Population (January 1, 2023)
- • Total: 3,599
- • Density: 857/km^{2} (2,220/sq mi)
- Time zone: UTC+9 (Japan Standard Time)
- • Tree: Black pine
- • Flower: Tulip
- Phone number: 0859-27-0211
- Address: 872-15 Hiezu, Hiezu-son, Saihaku-gun, Tottori-ken 689-3553
- Website: Official website

= Hiezu, Tottori =

Hiezu (日吉津村, Hiezu-son) is a village in Saihaku District, Tottori Prefecture, Japan. As of 31 December 2022, it had an estimated population of 3,955 in 1277 households and a population density of 860 persons per km^{2}. Its total area is 4.2 sqkm.

==Geography==
Hiezu faces the Miho Bay on the Sea of Japan and is surrounded on three sides by the city of Yonago. The town has three districts: Hiezu, Tomiyoshi, and Imayoshi. Hiezu sits at east the mouth of the Hino River (77 km), which crosses much of western Tottori Prefecture before emptying into the Sea of Japan. The village sits on low, damp, sandy land. 57% of the area of Hiezu is arable.
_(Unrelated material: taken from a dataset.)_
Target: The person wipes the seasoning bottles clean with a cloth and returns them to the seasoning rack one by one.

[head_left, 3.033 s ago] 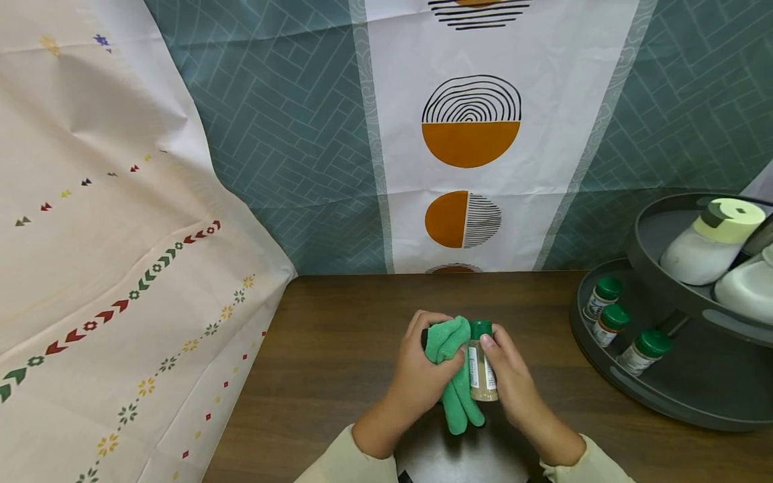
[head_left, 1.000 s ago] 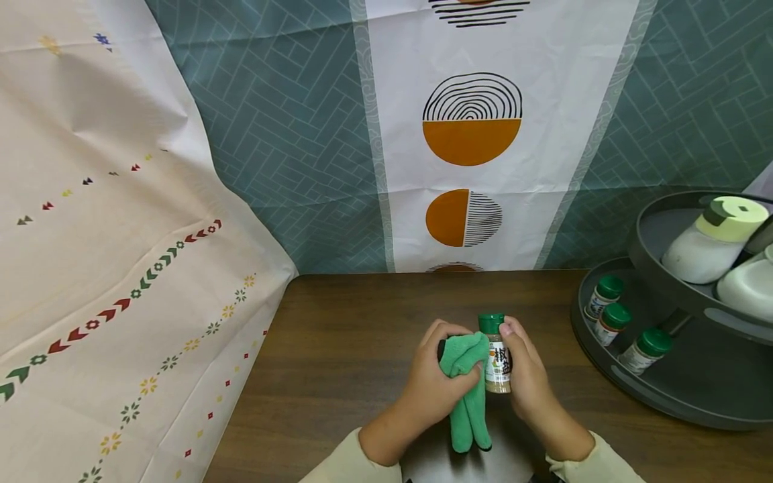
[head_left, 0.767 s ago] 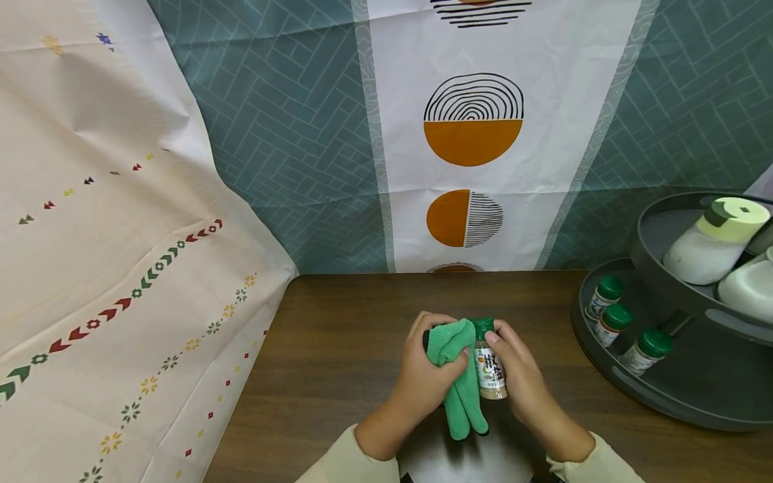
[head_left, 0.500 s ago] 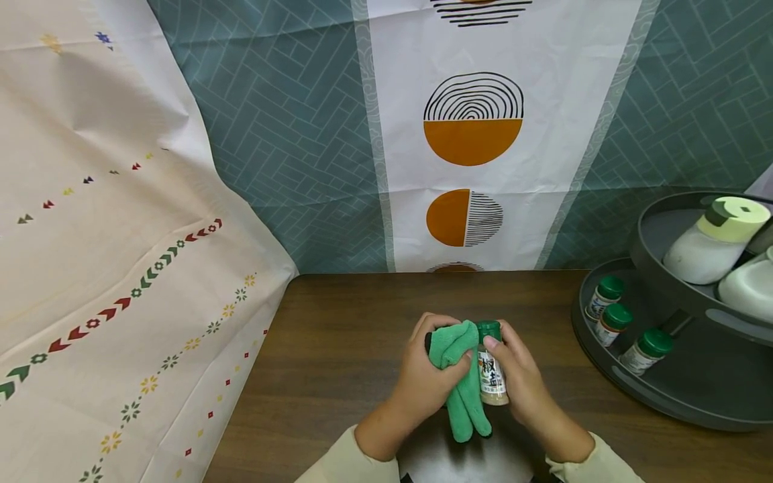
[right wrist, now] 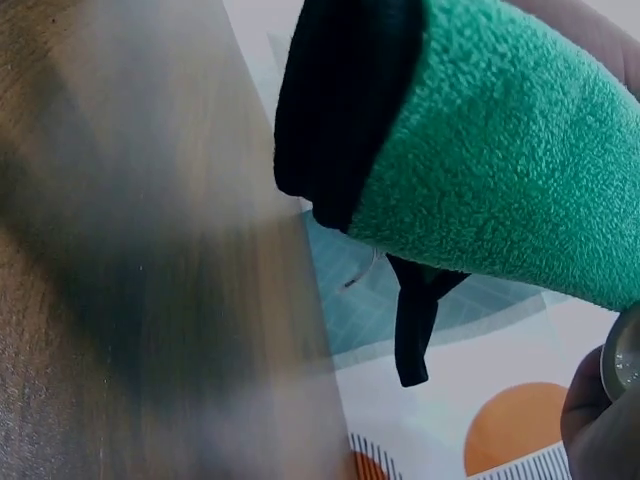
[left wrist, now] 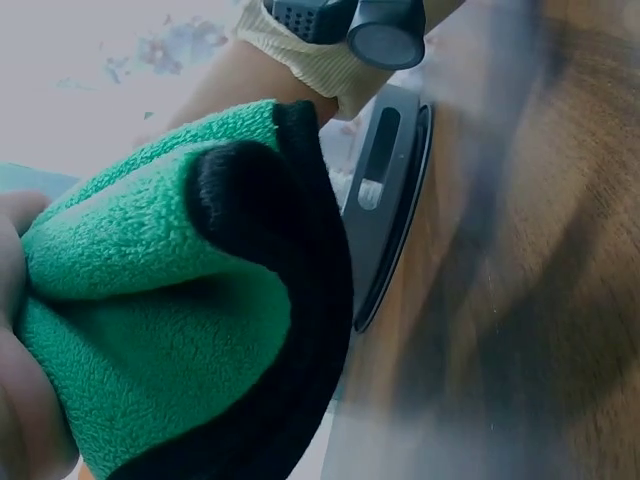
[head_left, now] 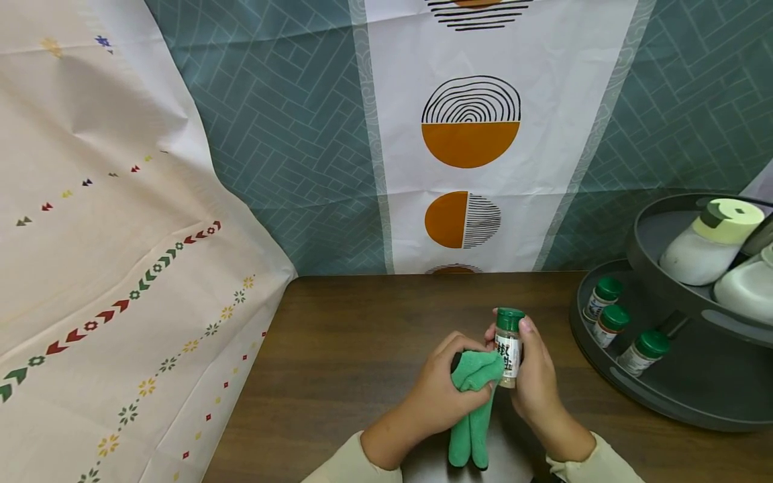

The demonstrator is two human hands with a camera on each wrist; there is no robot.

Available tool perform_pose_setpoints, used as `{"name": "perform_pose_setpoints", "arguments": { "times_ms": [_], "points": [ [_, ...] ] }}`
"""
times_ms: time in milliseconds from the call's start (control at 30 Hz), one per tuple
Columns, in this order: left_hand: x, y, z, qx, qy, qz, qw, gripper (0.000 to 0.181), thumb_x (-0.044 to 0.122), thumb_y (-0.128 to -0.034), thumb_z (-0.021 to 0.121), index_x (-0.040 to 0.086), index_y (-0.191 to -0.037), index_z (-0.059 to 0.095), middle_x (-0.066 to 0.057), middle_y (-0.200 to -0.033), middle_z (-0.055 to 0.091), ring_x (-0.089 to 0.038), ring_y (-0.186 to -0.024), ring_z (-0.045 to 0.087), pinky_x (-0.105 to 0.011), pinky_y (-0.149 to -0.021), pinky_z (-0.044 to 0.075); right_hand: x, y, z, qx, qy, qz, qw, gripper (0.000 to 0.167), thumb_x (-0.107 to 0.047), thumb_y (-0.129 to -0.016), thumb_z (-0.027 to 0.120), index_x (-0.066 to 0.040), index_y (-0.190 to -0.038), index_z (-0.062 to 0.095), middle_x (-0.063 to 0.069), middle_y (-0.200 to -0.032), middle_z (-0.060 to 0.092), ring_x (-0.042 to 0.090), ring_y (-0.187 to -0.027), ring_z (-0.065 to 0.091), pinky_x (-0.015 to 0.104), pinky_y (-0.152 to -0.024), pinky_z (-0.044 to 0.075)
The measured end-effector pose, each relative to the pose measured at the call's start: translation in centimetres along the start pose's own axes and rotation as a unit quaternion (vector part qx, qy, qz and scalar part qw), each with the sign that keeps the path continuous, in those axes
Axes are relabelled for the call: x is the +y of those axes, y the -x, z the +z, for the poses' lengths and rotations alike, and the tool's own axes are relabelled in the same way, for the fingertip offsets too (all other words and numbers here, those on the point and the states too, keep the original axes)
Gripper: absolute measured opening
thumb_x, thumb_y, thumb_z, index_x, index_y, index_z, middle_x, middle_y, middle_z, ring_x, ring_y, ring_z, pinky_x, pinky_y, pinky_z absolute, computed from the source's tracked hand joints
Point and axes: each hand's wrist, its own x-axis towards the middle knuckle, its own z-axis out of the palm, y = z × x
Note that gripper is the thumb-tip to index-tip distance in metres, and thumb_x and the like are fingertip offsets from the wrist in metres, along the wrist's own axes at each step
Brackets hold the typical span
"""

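Note:
My left hand [head_left: 449,389] grips a folded green cloth [head_left: 477,372] with black edging, its ends hanging below the fingers. Against the cloth's right side stands a spice jar [head_left: 508,349] with a green lid and a white label, held upright above the table by my right hand [head_left: 537,379]. Seen from the left wrist, the green cloth [left wrist: 150,260] bulges out of the curled fingers. In the right wrist view the cloth [right wrist: 500,150] covers much of the picture, and the jar's base [right wrist: 626,352] shows at the right edge beside fingertips.
A dark two-tier round rack [head_left: 682,409] stands at the right. Its lower tier carries several green-lidded spice jars [head_left: 611,322]; white bottles [head_left: 703,248] lean on the upper one. Wooden table [head_left: 338,349] extends left to a patterned cream cloth [head_left: 181,349].
Both hands have shifted right, with the cloth and the jar. The jar has risen slightly in view and turned, so its label faces differently than before.

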Motion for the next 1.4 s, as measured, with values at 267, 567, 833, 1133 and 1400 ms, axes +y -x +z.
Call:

===Neighbouring municipalities===
Tottori Prefecture
- Yonago

==Demography==
As per Japanese census data, this is the population of Hiezu in recent years.

==History==
Hiezu, unlike other areas of Tottori Prefecture, has no evidence of ancient settlements. The area was inhospitable to early settlement due to coastal flooding and its sandy soil. The area of present-day Hiezu appears in a Heian-period dictionary compiled in 934, the Wamyō Ruijushō, as part of the village of Mino in Aimi District. Hiezu became part of the Kayashima shōen estate after this period, but all three areas of the village were destroyed by fire in 1571 in a regional conflict during the Sengoku period (1467 - 1573). By 1617 the village came under the control of the Ikeda clan, which controlled Hiezu as part of the Tottori Domain through the Edo period (1603 - 1868). The present-day village of Hiezu was formed by the merger of the villages on Hiezu, Tomiyoshi, and Imayoshi in 1889. The residents of Hiezu rejected a referendum on a merger with the city of Yonago in 2006. Hiezu, despite its small size, is the only village in Tottori Prefecture and remains an autonomous municipality.

==Government==
Heizu has a mayor-council form of government with a directly elected mayor and a unicameral village council of 10 members. Heizu, collectively with the other municipalities of Saihaku District, contributes three members to the Tottori Prefectural Assembly. In terms of national politics, the village is part of Tottori 2nd district of the lower house of the Diet of Japan.

==Economy==
The economy of Heizu is based commerce. The raising of tulips is a local speciality

==Education==
Heizu has one public elementary schools and one public junior high schools operated by the town government, although the junior high school is actually located within the borders of neighboring Yonago. The village does not have a high school.

== Transportation ==
=== Railway ===
The village does not have any passenger railway service. The nearest train station is Hōki-Daisen Station which is served by both the San'in Line and Hakubi Lines of JR West.